Q wave - fixes excitation of the left half of the septum. Norm: 1/4 R wave at 0.3 s. An increase in norms indicates necrotic pathology of the myocardium.
R wave - reflects the activity of the walls of the ventricles of the heart. Normally recorded in all leads. If there is another picture, one can judge about ventricular hypertrophy.
S wave - shows the excitation of partitions and basal layers of the ventricles. The tooth height norm is indicated by 20 mm. Attention is drawn to the ST segment, which determines the state of the heart. Oscillation of the position of the segment indicates myocardial ischemia.
The T wave is marked upward in leads I and II, in VR leads it is constantly negative. Acute high T - an indicator of hyperkalemia, flat and long - hypokalemia.

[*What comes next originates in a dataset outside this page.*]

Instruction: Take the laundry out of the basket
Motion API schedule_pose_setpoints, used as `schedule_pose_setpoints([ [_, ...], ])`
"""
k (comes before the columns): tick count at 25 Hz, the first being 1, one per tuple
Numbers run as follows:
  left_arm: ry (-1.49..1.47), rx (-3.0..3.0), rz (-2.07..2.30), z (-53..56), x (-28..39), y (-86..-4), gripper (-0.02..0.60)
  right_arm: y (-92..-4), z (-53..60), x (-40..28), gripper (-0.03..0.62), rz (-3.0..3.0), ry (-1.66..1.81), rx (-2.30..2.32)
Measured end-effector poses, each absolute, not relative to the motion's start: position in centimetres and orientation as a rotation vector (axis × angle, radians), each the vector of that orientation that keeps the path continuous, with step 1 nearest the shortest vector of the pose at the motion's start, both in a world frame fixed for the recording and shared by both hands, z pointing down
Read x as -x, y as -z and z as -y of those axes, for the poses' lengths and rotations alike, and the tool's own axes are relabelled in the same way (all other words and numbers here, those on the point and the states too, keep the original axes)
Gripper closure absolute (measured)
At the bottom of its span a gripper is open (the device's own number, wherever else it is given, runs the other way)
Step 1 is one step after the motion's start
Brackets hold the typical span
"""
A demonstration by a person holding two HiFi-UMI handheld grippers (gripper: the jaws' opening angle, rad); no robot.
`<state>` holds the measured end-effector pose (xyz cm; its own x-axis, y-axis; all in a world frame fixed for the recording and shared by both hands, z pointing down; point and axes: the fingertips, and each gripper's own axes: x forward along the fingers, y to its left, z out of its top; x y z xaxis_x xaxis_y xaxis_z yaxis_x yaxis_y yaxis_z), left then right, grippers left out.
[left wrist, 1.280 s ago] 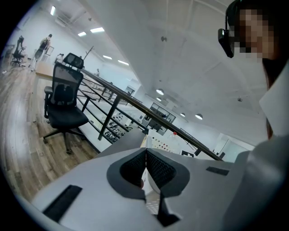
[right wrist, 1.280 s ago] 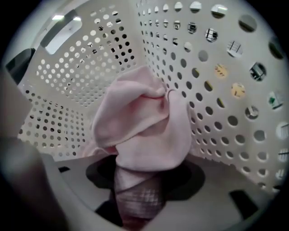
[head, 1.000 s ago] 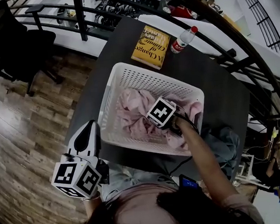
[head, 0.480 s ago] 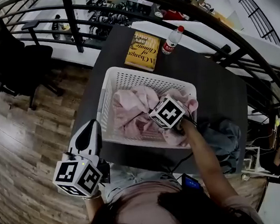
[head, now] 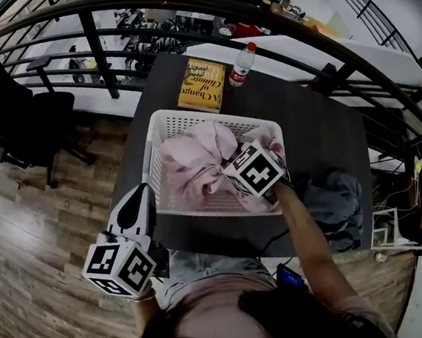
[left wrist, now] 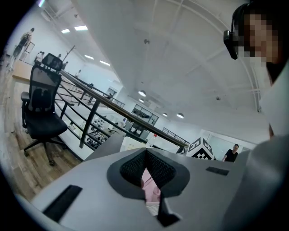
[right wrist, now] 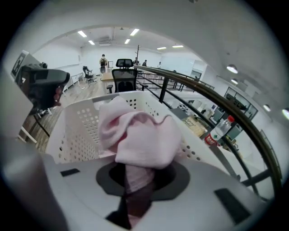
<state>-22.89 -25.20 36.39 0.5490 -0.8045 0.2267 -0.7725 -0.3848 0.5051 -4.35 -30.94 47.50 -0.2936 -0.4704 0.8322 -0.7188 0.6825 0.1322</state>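
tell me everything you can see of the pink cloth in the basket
The pink cloth is soft, pale pink fabric, rumpled into thick folds. It lies inside the white perforated basket and fills much of it. The right tool is clamped on one fold, which runs down between its jaws, so a bunch is drawn up from the pile while the rest rests in the basket.

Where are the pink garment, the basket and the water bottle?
pink garment [head: 195, 157], head view, bunched middle of the cloth.
basket [head: 180, 123], head view, far perforated wall.
water bottle [head: 241, 68], head view, labelled body.
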Motion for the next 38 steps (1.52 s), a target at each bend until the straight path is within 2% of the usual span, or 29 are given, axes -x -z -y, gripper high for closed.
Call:
schedule_pose_setpoints([
  [38, 0.097, -2.424, 1.082, 21.8, 25.5, -32.5, 0.583, -27.0, 27.6, 2.6, 0.499, 1.977, 0.022, -1.493],
])
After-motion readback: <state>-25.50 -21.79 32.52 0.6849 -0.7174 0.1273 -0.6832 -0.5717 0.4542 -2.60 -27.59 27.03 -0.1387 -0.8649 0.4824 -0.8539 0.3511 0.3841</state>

ECG decoding in children: normal
- The frequency of heart beats in children (heart rate) up to 3 years is 100 -110 pulsations
- From 3 to 5 years - 100 strokes, in adolescents - from 60 to 90
- The norm of the P wave is not higher than 0.1 s
- The QRS complex is indicated by readings from 0.6 - 0.1 s
- PQ intervals vary from 0.2 - 0.2, QT - up to 0.4 s
- Electric axis unchanged
- Sinus rhythm
ECG indicators for decoding the norm of the sinus rhythm expresses the dependence of the frequency of pulse beats on breathing. This means that the rhythm of the heart muscle is normal, and is 60-80 beats per minute. The QRS interval has a P wave of regular shape.
Causes of different ECG indicators
ECG readings in a patient can sometimes differ. To obtain accurate results, it is worth considering many factors.
Often the distortion of the results due to technical defects. This is possible with incorrect gluing of the resulting cardiogram. The confusion is due to Roman numerals, which are the same in the correct and inverted meanings.
Quite often, problems arise when cutting a graph where the first P wave or last T may not be saved
Preliminary preparation for the procedure is important (read how to prepare for the ECG).
The impact of electrical appliances working in neighboring rooms affects the oscillations of the alternating current, which is reflected by the repetition of the teeth.
Excitement of the patient or an uncomfortable position during the session affects the instability of the zero line.
The possibility of an inattentive arrangement of the electrodes or their displacement is not excluded.
Measurements on a multi-channel electrocardiograph are the most accurate.